We have sretest2001 racked and connected to mgmt network, and it is a Supermicro node. I tried to tcpdump the DHCP traffic on install2004 with Riccardo and we got this:

elukey@install2004:~$ sudo tcpdump -vvvv 'udp and (src port 67 or src port 68 or src port 69)' -A
[..]
    mr1-codfw.mgmt.codfw.wmnet.bootps > install2004.wikimedia.org.bootps: [udp sum ok] BOOTP/DHCP, Request from 7c:c2:55:52:4a:1c (oui Unknown), length 321, xid 0x1e71954, secs 7626, Flags [none] (0x0000)
	  Gateway-IP mr1-codfw.mgmt.codfw.wmnet
	  Client-Ethernet-Address 7c:c2:55:52:4a:1c (oui Unknown)
	  Vendor-rfc1048 Extensions
	    Magic Cookie 0x63825363
	    DHCP-Message (53), length 1: Discover
	    Client-ID (61), length 7: ether 7c:c2:55:52:4a:1c
	    MSZ (57), length 2: 576
	    Parameter-Request (55), length 7: 
	      Subnet-Mask (1), Default-Gateway (3), Domain-Name-Server (6), Hostname (12)
	      Domain-Name (15), BR (28), NTP (42)
	    Vendor-Class (60), length 12: "udhcp 1.32.1"
	    Agent-Information (82), length 19: 
	      Unknown SubOption 9, length 17: 
		0x0000:  0000 0a4c 0c04 0a67 652d 302f 302f 302e
		0x0010:  30
	    END (255), length 0
	    PAD (0), length 0, occurs 20

The Hostname field seems empty, and the above should be sretests2001's BMC (at least, the mac address brings to Supermicro and we don't have other hosts racked atm).

Riccardo got suspicious and the same thing seems to happen in eqiad, for what it seems a DELL idrac:

elukey@install1004:~$ sudo tcpdump -vvvv 'udp and (src port 67 or src port 68 or src port 69)' -A
[..]
    mr1-eqiad.mgmt.eqiad.wmnet.bootps > install1004.wikimedia.org.bootps: [udp sum ok] BOOTP/DHCP, Request from c4:5a:b1:1a:64:06 (oui Unknown), length 295, xid 0xb4be1b5b, secs 12706, Flags [none] (0x0000)
	  Gateway-IP mr1-eqiad.mgmt.eqiad.wmnet
	  Client-Ethernet-Address c4:5a:b1:1a:64:06 (oui Unknown)
	  Vendor-rfc1048 Extensions
	    Magic Cookie 0x63825363
	    DHCP-Message (53), length 1: Discover
	    Client-ID (61), length 7: ether c4:5a:b1:1a:64:06
	    MSZ (57), length 2: 576
	    Parameter-Request (55), length 8: 
	      Subnet-Mask (1), Default-Gateway (3), Domain-Name-Server (6), Hostname (12)
	      Domain-Name (15), BR (28), NTP (42), Unknown (248)
	    Vendor-Class (60), length 12: "udhcp 1.21.1"
	    Agent-Information (82), length 12: 
	      Circuit-ID SubOption 1, length 10: ge-0/0/0.0
	    END (255), length 0

Possible issues:

  • Luca or Riccardo don't know how to use tcpdump and this is why we don't see the Hostname
  • MR devices are filtering DHCP traffic for some $reason related to $new-settings.

@cmooney @ayounsi Do you mind to check when you have a moment?
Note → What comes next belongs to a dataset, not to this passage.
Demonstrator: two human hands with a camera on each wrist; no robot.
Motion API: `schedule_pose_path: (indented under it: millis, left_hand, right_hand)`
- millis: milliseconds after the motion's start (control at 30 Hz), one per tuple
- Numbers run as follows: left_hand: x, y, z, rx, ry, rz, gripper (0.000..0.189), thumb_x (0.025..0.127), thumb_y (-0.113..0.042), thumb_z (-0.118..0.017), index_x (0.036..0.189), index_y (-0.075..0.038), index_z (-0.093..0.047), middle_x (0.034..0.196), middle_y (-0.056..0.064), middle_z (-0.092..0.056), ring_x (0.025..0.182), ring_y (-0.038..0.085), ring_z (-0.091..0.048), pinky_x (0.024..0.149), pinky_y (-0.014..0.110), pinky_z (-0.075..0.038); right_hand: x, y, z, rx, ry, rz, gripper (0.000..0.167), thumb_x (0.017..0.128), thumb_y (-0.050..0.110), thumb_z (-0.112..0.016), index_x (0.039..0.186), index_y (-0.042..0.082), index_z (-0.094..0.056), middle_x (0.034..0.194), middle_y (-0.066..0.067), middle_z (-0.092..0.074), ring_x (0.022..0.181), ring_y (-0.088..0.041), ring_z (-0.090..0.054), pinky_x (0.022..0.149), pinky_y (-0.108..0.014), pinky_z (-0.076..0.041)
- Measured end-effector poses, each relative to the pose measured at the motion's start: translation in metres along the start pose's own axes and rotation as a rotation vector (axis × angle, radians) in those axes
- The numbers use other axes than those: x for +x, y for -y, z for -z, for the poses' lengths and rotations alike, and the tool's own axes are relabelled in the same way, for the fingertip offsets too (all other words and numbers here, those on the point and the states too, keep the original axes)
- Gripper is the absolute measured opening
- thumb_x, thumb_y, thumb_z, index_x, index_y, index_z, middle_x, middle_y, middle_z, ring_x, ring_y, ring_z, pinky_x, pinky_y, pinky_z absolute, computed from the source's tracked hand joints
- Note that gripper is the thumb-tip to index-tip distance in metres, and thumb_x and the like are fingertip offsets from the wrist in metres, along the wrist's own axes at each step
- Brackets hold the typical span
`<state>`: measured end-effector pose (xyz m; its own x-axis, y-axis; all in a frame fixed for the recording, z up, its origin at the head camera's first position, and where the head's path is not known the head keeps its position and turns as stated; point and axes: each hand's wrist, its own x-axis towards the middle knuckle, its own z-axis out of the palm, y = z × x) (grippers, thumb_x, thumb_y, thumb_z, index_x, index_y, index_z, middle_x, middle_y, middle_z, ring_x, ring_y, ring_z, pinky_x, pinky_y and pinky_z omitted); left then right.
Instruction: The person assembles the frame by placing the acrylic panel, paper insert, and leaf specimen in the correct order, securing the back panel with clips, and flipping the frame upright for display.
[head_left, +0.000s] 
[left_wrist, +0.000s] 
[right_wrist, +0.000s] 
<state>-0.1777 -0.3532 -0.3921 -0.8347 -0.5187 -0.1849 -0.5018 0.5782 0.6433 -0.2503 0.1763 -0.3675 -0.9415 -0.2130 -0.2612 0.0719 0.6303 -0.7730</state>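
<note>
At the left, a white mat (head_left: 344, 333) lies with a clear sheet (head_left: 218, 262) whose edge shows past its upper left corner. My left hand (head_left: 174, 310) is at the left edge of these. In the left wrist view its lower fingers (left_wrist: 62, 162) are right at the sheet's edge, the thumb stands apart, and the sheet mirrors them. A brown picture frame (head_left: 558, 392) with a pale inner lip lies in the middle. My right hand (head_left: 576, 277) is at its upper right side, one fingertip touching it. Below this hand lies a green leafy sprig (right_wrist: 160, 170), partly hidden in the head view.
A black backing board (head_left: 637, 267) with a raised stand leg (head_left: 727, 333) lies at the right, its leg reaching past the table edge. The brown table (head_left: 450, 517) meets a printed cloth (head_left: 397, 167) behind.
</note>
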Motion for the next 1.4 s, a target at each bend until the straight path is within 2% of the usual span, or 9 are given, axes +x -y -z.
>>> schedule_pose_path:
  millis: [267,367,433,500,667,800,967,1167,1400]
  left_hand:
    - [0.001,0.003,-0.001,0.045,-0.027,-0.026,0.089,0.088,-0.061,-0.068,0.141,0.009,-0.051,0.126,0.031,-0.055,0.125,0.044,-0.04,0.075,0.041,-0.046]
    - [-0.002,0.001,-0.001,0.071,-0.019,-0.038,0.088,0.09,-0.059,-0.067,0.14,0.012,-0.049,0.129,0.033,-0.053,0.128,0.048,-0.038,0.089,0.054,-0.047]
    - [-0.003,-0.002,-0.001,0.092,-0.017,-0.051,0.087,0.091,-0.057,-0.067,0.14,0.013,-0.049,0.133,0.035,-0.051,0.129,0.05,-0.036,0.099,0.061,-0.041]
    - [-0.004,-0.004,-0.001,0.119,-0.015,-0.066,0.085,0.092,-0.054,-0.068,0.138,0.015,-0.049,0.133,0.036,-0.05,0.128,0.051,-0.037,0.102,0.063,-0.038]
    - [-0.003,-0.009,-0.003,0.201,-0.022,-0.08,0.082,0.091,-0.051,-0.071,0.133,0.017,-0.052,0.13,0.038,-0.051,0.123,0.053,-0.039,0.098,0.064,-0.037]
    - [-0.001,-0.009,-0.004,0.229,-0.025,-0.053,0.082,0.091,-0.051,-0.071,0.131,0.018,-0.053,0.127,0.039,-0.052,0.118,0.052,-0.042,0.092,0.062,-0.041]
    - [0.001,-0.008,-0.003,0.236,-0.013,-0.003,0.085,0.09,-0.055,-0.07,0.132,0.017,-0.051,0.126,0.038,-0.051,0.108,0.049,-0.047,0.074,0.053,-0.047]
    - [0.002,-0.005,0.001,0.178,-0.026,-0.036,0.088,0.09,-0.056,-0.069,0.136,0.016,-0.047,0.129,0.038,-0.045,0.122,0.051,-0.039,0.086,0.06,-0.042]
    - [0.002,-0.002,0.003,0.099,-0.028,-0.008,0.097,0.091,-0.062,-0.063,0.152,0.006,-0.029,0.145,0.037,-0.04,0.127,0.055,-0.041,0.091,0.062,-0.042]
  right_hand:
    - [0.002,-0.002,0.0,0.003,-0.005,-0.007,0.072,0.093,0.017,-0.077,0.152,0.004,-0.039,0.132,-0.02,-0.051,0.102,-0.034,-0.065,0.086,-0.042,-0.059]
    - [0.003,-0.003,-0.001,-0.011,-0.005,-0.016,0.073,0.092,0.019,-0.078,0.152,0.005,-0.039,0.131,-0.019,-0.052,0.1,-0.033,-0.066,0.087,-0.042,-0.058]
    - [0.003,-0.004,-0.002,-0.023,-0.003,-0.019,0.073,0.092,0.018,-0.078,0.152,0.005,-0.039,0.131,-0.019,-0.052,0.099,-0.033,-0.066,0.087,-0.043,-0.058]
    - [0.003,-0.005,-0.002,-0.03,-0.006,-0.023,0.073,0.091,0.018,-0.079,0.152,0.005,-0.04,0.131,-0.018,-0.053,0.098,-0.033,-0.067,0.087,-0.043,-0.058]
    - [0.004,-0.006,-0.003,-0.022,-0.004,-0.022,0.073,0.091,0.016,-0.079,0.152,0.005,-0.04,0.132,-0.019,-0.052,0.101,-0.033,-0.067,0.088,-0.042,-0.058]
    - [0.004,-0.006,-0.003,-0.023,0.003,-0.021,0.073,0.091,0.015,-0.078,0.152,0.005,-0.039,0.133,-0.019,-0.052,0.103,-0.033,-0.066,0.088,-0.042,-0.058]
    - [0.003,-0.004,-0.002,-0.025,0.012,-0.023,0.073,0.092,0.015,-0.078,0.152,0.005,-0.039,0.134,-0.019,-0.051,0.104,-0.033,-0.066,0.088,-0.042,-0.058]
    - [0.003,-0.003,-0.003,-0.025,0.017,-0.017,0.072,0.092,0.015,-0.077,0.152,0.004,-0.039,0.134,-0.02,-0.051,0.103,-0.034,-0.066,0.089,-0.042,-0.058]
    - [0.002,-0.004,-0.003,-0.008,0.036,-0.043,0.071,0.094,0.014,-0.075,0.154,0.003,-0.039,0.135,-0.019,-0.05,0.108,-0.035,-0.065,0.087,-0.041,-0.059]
I suspect this is my PEBCAK but in the chance it isn't lemme know your thoughts :D

IIUC we are missing DHCP's option 12 from the BMC's client. On DELL's we expect something like:

Hostname Option 12, length 13: “idrac-ABC1234”

For Supermicro, this is still unknown. I'll try to explicitly reset to factory default sretest1001's BMC (Dell), to double check if on Dells we drop the option 12 or not.

Mentioned in SAL (#wikimedia-operations) [2024-06-13T12:39:18Z] <elukey> reset BIOS/BMC to factory default on sretest1001 - T365372

I can confirm that the sretest1001's BMC sends this:

DHCP-Message (53), length 1: Discover
Hostname (12), length 13: "idrac-XXXXX"
Vendor-Class (60), length 5: "iDRAC"

So it seems that Supermicro's BMC, by default, doesn't do it :(

From https://www.supermicro.com/support/faqs/faq.cfm?faq=24257 it seems as if Supermicro's BMC sends the Hostname option only if a value is provided by the admin.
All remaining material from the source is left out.